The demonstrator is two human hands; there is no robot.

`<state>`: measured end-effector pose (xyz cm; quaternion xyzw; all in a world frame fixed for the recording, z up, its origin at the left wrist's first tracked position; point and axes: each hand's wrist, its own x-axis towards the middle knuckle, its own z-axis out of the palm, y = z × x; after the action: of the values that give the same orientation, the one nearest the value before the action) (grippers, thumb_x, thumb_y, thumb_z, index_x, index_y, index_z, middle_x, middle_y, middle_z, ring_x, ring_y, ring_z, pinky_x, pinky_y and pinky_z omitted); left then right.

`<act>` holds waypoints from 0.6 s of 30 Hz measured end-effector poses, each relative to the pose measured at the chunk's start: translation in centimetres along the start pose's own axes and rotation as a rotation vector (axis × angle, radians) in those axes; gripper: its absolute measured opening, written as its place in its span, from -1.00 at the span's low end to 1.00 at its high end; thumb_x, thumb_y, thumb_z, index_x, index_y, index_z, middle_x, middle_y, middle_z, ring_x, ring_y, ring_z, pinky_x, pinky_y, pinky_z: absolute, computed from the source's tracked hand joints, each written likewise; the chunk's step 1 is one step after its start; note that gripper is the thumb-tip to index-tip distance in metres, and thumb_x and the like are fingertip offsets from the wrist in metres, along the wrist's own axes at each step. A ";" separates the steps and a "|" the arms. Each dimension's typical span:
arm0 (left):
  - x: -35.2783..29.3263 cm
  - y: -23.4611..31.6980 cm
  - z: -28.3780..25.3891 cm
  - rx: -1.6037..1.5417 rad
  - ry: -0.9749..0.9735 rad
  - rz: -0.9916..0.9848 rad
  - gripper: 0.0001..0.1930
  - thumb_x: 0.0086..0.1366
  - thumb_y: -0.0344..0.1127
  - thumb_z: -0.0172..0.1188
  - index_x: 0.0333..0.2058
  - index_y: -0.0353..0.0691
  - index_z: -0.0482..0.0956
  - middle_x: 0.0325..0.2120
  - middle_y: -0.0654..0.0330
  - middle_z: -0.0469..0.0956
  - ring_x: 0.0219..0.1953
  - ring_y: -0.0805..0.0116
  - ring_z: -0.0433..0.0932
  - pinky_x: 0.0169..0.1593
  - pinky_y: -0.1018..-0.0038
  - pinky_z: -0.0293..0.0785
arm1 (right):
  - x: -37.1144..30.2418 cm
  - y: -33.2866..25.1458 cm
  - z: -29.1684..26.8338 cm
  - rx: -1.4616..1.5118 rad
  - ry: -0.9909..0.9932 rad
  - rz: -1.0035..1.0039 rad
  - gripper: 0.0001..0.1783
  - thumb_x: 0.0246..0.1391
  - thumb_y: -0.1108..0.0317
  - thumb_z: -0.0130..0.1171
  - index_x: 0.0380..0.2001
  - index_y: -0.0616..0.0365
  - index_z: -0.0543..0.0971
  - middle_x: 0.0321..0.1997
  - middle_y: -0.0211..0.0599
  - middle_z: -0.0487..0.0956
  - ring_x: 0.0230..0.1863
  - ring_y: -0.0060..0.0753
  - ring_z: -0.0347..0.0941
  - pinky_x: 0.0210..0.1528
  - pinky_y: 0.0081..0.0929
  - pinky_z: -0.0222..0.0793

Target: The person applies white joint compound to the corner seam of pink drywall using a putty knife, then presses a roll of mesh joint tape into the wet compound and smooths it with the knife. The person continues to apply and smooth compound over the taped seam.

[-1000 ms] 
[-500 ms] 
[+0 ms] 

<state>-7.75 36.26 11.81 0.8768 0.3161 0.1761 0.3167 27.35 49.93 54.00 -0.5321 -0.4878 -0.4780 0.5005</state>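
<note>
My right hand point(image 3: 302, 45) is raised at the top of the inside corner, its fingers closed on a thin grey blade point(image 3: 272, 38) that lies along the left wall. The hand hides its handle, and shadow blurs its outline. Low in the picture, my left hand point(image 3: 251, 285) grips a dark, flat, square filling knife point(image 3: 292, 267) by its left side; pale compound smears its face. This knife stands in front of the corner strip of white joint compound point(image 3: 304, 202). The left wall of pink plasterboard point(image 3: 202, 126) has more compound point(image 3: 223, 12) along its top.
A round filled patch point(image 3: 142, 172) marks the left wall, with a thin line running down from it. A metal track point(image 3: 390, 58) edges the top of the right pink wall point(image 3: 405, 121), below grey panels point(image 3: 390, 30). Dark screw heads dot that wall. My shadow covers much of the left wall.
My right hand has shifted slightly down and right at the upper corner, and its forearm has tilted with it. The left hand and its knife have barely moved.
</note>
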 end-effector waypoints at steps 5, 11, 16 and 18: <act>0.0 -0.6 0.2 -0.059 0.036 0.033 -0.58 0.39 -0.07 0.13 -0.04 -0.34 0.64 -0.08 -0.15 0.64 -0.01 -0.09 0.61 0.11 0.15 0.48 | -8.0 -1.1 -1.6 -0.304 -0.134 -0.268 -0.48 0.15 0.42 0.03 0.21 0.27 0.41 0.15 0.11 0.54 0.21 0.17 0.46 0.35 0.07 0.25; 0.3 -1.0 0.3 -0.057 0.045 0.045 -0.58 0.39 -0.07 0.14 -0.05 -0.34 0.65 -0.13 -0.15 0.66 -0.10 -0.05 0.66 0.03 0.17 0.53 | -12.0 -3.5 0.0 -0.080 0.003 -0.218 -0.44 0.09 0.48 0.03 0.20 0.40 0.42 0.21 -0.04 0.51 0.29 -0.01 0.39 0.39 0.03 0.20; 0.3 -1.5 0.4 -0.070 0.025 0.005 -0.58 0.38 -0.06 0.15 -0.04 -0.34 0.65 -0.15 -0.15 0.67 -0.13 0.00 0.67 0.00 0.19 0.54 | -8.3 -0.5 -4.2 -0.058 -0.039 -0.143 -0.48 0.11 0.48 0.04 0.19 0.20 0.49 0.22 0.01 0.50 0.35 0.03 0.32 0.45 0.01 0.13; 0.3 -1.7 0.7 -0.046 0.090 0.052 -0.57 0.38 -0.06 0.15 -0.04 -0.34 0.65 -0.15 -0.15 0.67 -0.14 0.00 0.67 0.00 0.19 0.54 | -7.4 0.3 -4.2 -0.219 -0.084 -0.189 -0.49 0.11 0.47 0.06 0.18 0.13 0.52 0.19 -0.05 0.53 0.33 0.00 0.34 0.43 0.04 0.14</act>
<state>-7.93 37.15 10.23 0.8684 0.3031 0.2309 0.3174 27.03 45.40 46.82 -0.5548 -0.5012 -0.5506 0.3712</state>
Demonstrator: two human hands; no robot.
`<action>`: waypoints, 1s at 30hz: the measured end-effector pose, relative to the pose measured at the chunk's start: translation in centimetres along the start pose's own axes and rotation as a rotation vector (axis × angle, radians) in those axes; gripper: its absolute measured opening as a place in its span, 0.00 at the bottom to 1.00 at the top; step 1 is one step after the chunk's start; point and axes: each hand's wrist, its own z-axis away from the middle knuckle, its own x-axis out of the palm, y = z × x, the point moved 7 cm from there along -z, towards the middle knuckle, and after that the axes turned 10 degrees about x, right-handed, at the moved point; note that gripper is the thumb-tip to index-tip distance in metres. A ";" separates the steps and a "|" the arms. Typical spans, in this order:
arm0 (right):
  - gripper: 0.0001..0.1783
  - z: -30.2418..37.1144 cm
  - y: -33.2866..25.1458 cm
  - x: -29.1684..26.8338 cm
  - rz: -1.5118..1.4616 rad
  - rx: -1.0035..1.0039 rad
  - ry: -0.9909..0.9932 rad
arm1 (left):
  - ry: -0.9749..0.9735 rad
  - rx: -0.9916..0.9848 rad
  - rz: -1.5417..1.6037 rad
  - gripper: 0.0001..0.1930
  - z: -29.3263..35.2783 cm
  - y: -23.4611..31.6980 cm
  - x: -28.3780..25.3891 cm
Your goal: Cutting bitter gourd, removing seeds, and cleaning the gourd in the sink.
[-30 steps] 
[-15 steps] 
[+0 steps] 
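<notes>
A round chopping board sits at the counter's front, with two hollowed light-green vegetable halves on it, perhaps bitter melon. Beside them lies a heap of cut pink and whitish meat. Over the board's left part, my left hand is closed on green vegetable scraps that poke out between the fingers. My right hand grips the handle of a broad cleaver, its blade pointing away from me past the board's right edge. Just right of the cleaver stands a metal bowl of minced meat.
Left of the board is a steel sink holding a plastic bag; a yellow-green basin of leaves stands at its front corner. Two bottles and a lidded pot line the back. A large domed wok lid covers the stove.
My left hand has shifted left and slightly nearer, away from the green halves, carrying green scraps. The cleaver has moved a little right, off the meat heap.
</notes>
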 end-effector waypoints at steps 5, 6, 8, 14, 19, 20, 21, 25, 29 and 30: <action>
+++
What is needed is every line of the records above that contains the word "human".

The demonstrator is two human hands; there is no robot.
Demonstrator: two human hands; no robot.

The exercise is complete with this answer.